Прошла неделя. Две недели. Шакир видел, что Валентина близка к безумию из-за своего строгого режима. Измученная бесконечными тоскливыми разговорами с Гюльфемой, Сах и Хазаде, она проводила большую часть времени, вышагивая в целях моциона по дому. Это возмущало остальных женщин, которые предпочитали малоподвижный образ жизни.
— Я еду сегодня в город, — объявил Шакир однажды утром. — Попытаюсь получить разрешение для тебя гулять в саду, Накш. Ты похожа на тигрицу в клетке и должна, как я понимаю, получить свободу и свежий воздух. Не пытайся запугать моих евнухов в мое отсутствие. Они доложат мне о твоем поведении, и я накажу тебя, если ты не послушаешься. Ты достаточно умна, чтобы понять, что я сделаю так, как говорю. — С этими словами он ушел.
Остров Тысячи цветов был просто высокой скалой на Босфоре.
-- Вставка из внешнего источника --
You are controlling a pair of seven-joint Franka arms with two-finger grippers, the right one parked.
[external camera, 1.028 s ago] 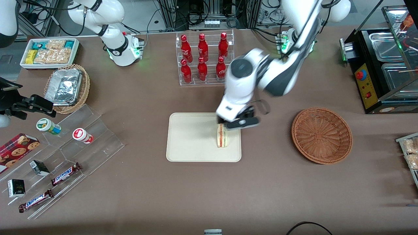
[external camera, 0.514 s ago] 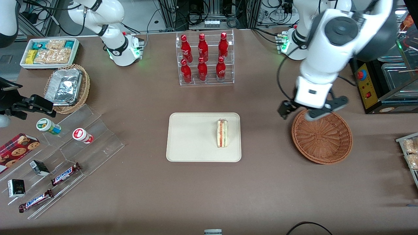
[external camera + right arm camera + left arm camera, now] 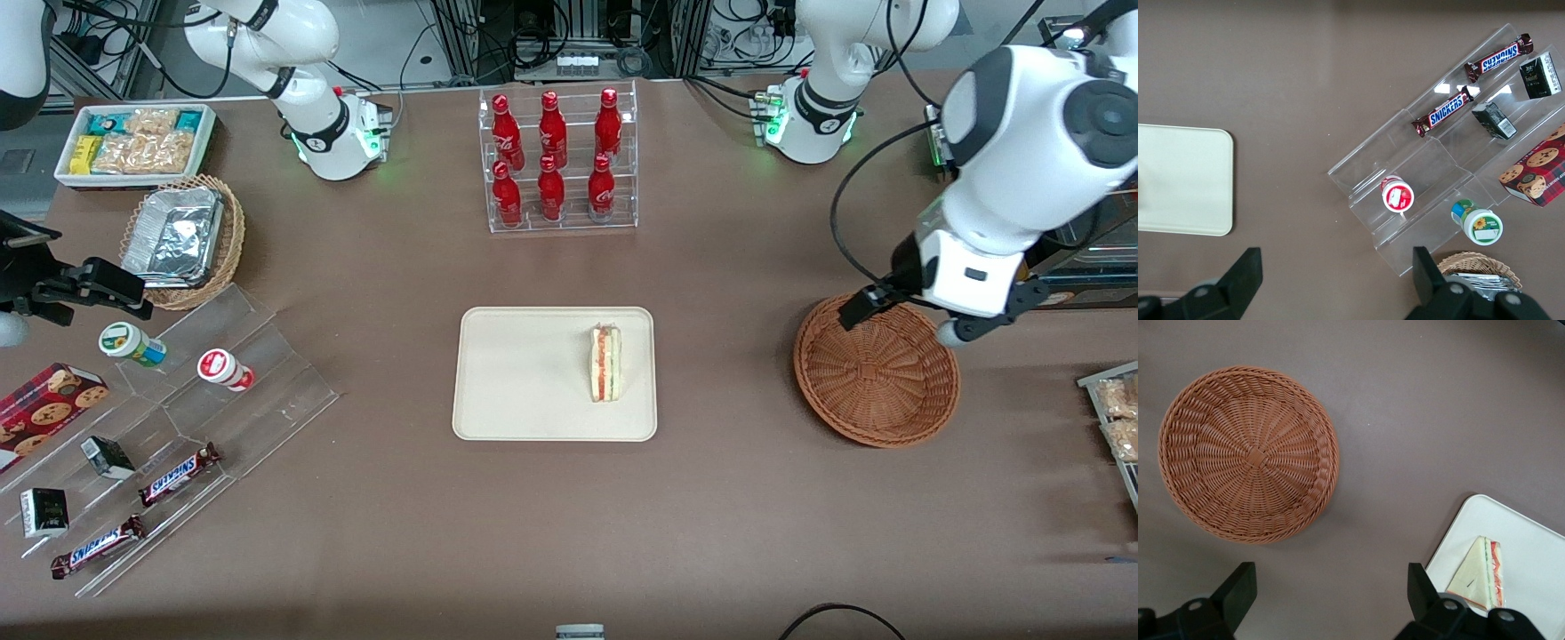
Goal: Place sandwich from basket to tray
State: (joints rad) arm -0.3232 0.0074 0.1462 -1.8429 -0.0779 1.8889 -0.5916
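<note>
Sandwich (image 3: 606,363) lying on the tray (image 3: 516,391), near the end toward the working arm, unmoved since half a second ago. Gripper (image 3: 902,317) shifted farther toward the working arm's end, now above the basket (image 3: 876,391) rim, fingers (image 3: 1238,590) spread, apparently holding nothing. Basket well apart from tray.
</note>
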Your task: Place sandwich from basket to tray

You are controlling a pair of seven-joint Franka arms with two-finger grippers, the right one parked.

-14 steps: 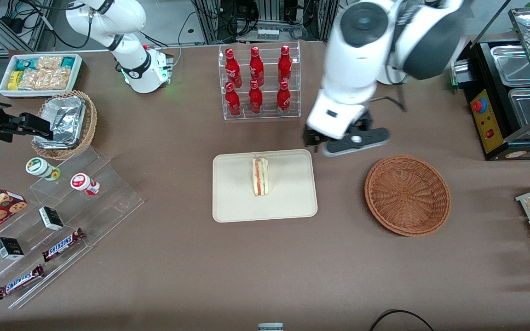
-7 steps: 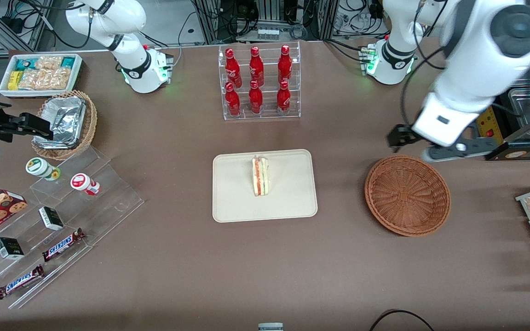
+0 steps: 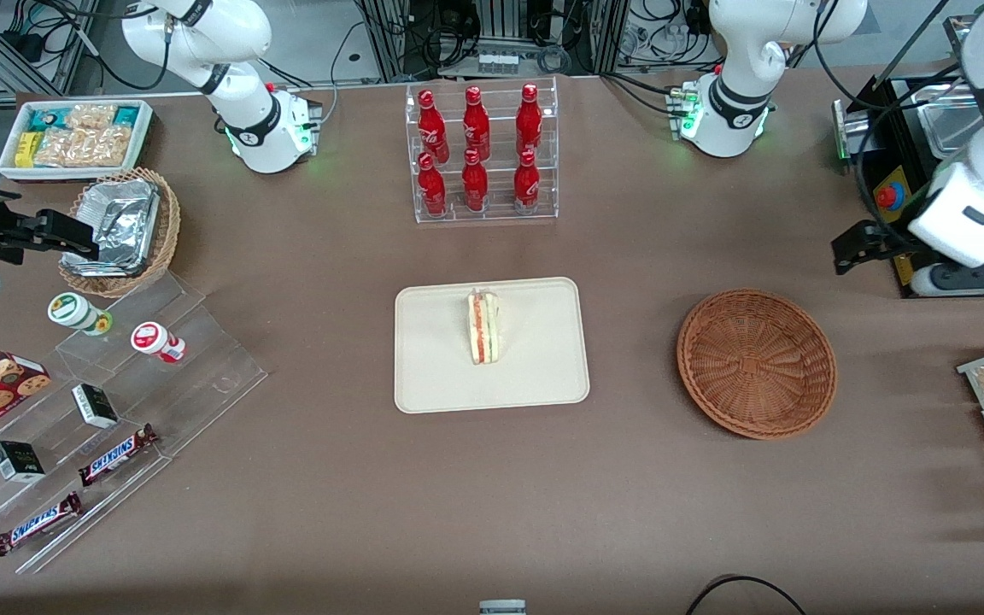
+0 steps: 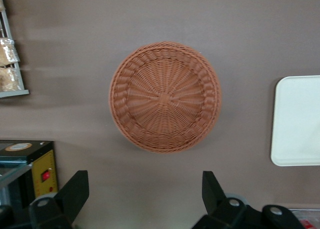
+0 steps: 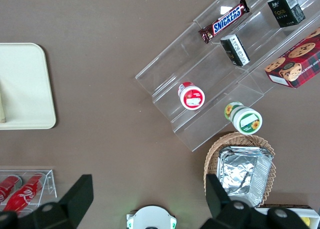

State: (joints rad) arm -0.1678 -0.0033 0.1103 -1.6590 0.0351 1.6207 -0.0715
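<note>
Layered sandwich [image 3: 483, 329] is lying on flat cream tray [image 3: 436, 376], round wicker basket [image 3: 756, 363] holding nothing, gripper [image 4: 142, 191] spread wide w/ nothing, mid-right of front frame.

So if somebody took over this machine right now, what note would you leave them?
Gripper: jaws open, holding nothing, up in the air toward the working arm's end of the table, above bare table beside the basket.
Sandwich: lying on the tray, near its middle.
Basket: nothing in it, apart from the tray.
Done: the sandwich is out of the basket and on the tray.
Left: nothing of the job itself, by the look of it; perhaps only parking the arm.
</note>
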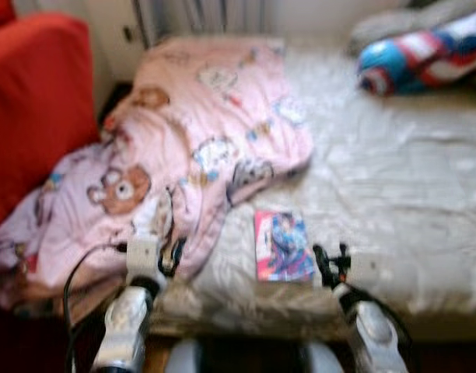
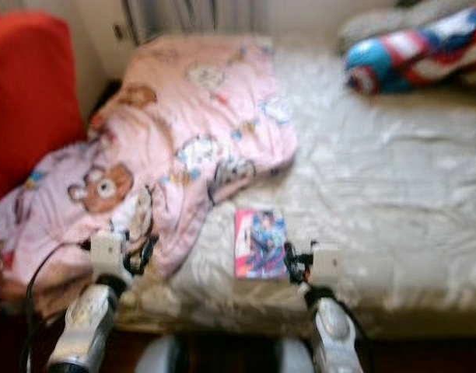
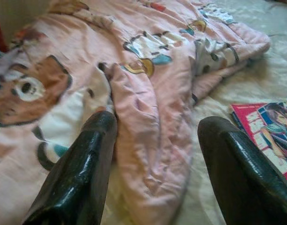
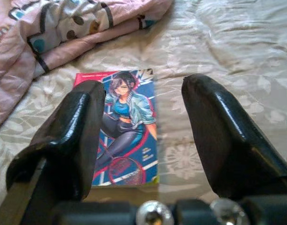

Он высоко тянулся вверх над темными водами пролива и был обитаем только в своей верхней части, где посреди сада стоял Звездный дом. Шакир торопливо спустился по ступеням, выбитым в скале острова, к каменному причалу у его подножия. Там его ждал каик, который прислали за ним по сигналу, поданному им утром. Евнух вошел в лодку и, усевшись, дал сигнал гребцам.
Непросто нести бремя власти, размышлял он, пока они плыли через покрытое утренним туманом море. С Накш было очень трудно иметь дело, и он должен сказать об этом главному евнуху. Тем не менее до сих пор у него все получалось хорошо. Дух женщины не был сломлен, потому что ему настойчиво внушили, что хозяин этого и не хотел. Она, однако, начала подчиняться его воле, хотя сама еще не подозревала об этом. Улыбаясь, он размышлял о своем возможном возвышении до положения главного евнуха, когда теперешний носитель этого титула удалится на покой. Он считал, Что является достойным претендентом на это место.
Каик стукнулся о пристань дворца, и Шакир очнулся от мечтаний. Он выпрыгнул из лодки и торопливо пошел по ступеням. Ему, так же как и женщинам, хотелось уехать с острова, потому что дни там были длинными и скучными. Тем не менее стоило позаботиться, чтобы получить награду за хорошую службу.
— Садись, Шакир, садись, — сказал главный евнух Хаммид своим высоким, певучим голосом. Он приветливо сделал знак рукой молодому человеку, приглашая его на диван напротив. Главный евнух был черным, как уголь, мужчиной, маленький рост которого делал его еще более толстым. Он был одет в свободный халат из изумрудно-зеленого шелка, отделанный темным соболем. В центре его парчового тюрбана сверкал большой бриллиант.